Assignment | Repeat verbatim, and only, the lines of the data below, beginning at the line that contains "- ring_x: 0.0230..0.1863" and stopping after the line that contains "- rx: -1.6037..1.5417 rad".

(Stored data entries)
####

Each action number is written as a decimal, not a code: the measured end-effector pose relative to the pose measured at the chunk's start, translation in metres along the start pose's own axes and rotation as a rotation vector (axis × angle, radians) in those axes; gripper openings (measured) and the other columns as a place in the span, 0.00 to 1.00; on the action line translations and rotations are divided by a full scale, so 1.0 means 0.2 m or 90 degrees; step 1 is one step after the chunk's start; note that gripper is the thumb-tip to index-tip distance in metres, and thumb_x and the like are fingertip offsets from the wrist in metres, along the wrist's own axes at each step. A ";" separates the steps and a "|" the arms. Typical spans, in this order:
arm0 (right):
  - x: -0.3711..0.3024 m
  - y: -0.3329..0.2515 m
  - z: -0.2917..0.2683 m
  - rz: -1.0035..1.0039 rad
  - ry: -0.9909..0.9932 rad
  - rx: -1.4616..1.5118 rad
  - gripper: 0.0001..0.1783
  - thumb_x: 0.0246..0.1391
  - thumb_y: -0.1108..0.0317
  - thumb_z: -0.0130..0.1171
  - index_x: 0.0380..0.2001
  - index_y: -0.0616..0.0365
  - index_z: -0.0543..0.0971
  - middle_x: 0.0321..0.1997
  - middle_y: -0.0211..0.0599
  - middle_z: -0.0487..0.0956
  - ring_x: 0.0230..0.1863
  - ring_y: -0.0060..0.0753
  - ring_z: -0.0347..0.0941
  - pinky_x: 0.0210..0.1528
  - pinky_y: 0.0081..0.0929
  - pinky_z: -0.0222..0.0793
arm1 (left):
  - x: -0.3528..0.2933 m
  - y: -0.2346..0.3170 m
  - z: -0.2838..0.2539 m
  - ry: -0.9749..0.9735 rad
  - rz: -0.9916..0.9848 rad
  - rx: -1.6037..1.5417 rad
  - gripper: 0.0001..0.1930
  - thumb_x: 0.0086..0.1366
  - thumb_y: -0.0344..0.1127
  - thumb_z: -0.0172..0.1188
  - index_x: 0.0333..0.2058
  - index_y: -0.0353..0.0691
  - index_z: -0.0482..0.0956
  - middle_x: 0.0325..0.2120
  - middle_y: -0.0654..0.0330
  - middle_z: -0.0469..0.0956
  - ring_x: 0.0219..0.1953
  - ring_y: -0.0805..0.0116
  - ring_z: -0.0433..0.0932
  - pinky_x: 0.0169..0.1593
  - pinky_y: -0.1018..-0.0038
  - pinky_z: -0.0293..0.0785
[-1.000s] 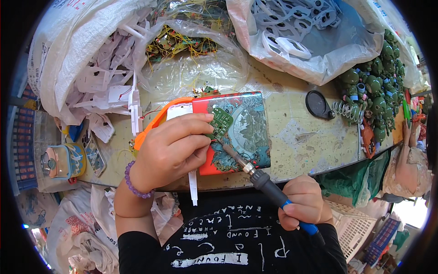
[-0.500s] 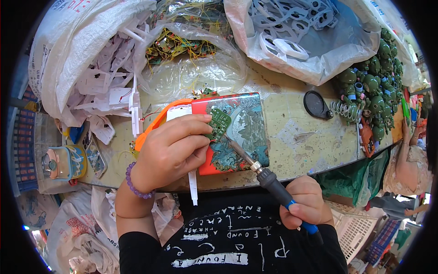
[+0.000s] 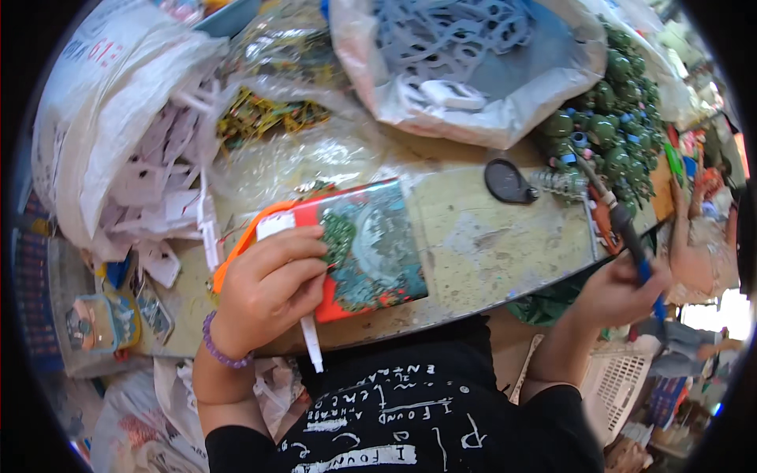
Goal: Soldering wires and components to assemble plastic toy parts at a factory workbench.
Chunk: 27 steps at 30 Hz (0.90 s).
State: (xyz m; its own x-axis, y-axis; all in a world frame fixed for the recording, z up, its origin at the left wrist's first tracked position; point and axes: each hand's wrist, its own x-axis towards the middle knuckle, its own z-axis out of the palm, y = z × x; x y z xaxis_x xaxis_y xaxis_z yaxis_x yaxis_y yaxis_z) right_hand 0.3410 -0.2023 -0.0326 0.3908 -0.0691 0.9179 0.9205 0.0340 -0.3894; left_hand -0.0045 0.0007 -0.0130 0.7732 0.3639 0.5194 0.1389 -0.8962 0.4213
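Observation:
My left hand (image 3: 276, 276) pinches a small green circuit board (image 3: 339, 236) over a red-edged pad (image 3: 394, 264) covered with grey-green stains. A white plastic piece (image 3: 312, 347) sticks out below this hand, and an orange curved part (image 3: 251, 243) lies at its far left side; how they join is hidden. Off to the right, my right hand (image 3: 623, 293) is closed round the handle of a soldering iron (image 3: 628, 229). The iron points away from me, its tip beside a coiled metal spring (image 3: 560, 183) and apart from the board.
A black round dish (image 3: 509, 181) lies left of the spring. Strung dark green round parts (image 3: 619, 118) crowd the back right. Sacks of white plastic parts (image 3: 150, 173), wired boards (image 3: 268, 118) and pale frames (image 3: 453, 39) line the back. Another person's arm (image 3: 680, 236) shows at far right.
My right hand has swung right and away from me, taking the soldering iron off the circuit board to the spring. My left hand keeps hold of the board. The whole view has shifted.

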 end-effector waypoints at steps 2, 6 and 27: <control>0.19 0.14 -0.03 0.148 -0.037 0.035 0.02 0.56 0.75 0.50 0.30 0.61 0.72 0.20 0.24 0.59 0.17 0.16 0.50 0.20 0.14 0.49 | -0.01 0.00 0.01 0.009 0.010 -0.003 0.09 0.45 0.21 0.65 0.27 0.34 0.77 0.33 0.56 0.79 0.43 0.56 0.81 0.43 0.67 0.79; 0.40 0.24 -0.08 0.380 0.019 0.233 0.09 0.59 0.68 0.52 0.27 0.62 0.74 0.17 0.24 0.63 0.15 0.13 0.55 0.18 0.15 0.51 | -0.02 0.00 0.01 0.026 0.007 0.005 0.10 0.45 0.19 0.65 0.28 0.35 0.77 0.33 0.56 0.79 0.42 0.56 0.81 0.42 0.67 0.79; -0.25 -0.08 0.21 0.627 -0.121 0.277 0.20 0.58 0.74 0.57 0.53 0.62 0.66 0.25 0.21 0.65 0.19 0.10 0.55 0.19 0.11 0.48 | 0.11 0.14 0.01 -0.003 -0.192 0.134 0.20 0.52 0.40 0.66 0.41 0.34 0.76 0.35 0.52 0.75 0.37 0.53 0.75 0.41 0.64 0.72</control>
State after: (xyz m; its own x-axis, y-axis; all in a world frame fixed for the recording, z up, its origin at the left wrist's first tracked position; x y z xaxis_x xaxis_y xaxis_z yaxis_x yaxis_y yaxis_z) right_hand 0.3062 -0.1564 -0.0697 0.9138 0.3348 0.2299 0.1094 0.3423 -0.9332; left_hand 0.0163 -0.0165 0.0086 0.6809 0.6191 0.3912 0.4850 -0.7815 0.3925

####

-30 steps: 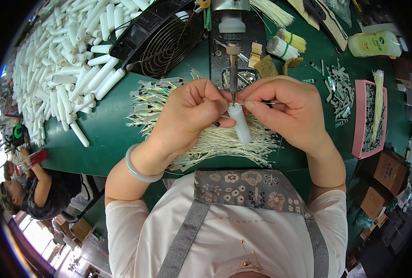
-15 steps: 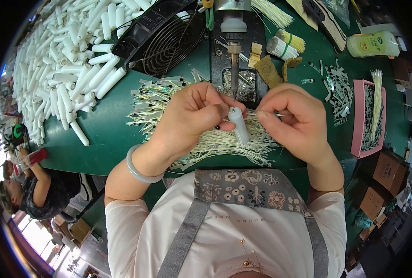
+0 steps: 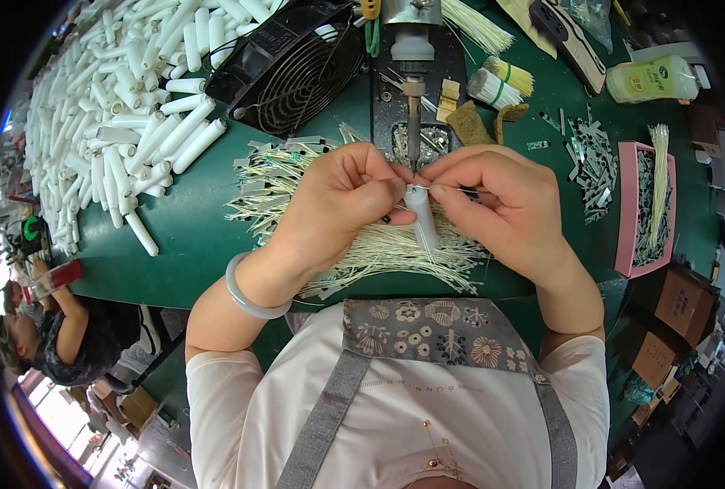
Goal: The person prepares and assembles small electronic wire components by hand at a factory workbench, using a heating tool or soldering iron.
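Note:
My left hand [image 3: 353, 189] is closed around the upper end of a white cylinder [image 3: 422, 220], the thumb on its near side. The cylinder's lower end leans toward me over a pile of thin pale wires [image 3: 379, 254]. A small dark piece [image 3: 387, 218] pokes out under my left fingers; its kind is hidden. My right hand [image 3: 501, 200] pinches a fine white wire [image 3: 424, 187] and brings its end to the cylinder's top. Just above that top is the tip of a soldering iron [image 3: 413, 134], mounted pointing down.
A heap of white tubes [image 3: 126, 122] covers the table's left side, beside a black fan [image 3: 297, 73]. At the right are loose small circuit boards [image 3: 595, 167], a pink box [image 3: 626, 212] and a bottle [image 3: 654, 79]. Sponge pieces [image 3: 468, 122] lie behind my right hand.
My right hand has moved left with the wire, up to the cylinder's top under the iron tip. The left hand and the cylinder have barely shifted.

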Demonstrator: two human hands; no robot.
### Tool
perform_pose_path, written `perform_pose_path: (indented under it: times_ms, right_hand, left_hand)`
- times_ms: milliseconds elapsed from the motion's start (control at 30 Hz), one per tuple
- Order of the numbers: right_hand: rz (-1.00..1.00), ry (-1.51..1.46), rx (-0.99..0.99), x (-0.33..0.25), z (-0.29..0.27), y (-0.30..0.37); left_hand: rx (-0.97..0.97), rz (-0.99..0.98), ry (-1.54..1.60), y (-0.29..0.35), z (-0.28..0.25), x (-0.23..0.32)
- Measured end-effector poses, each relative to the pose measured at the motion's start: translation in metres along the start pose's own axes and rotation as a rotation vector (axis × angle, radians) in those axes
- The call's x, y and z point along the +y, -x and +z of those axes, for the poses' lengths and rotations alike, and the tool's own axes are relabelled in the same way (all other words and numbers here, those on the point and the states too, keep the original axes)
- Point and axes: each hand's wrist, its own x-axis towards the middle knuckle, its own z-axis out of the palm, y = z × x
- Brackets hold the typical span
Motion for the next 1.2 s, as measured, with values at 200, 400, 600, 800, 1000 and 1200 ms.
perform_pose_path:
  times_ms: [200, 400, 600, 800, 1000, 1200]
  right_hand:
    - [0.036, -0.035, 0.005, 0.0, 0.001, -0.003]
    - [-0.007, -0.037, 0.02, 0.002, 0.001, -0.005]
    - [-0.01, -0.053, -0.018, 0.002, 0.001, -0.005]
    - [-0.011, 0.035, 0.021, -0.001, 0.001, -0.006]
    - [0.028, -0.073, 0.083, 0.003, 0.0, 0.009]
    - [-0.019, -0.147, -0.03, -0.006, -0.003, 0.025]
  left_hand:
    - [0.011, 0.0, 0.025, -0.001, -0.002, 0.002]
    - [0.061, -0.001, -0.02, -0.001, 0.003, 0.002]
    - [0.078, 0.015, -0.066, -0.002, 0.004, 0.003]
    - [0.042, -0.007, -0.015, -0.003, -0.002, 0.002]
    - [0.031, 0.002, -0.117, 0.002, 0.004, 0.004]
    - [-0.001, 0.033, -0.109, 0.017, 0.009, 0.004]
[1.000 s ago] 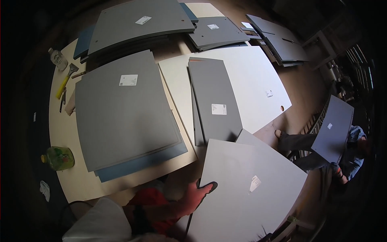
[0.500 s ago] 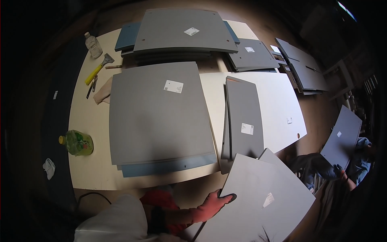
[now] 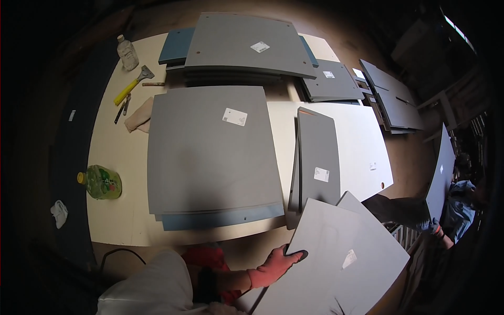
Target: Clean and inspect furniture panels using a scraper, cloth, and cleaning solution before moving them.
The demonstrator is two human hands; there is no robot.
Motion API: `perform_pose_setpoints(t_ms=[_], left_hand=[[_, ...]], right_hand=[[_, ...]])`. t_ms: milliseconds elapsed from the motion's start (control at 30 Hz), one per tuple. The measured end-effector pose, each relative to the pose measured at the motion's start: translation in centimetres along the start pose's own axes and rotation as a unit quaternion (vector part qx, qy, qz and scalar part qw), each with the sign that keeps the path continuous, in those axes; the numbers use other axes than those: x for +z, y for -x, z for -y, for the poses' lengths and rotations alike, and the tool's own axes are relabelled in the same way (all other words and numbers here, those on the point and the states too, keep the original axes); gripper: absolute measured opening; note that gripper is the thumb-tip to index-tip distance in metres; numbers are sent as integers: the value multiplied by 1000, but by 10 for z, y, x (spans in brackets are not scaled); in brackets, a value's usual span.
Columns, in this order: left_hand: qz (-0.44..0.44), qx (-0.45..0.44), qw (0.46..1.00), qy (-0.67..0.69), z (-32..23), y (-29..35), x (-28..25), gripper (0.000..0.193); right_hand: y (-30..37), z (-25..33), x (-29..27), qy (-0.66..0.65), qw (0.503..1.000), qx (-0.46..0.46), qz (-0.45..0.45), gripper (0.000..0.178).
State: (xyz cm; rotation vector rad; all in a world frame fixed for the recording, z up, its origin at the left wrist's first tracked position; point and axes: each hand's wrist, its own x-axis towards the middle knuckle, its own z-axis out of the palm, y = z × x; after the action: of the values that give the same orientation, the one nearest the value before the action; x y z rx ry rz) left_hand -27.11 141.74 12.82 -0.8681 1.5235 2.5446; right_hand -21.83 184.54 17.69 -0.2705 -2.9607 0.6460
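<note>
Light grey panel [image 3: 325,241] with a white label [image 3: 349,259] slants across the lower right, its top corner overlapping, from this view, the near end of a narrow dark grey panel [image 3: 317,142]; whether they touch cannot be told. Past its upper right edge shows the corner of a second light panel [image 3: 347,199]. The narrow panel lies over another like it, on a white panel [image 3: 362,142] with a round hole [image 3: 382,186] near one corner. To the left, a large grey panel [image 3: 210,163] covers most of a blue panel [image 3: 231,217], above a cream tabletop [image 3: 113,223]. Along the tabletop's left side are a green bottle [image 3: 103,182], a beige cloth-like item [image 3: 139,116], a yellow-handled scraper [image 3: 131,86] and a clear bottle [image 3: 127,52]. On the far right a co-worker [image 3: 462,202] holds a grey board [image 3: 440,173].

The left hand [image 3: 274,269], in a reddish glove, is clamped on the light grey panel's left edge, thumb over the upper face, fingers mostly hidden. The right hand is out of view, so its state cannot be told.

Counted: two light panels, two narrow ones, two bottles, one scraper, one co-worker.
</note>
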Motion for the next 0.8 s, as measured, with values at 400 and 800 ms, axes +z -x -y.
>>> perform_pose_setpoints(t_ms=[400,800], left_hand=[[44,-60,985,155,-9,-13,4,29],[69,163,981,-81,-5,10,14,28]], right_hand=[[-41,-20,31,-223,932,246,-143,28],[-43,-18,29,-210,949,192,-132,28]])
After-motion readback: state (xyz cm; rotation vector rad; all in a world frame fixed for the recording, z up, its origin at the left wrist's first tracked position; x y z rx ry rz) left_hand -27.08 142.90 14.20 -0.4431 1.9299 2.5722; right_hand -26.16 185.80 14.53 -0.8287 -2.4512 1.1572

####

Response for this exercise |
  - ring_x: 0.0230..0.1863
  - ring_y: -0.0060..0.0753
  - ring_z: -0.0347..0.0941
  - pinky_x: 0.0210..0.1528
  - pinky_y: 0.0081..0.0929
  - pinky_z: -0.0222..0.0793
arm1 (left):
  - x: -0.3528..0.2933 m
  - y: -0.2346..0.3170 m
  - z: -0.2838..0.2539 m
  - ry: -0.9749..0.9735 rad
  - rz: -0.9916..0.9848 rad
  - rx: -1.6037..1.5417 rad

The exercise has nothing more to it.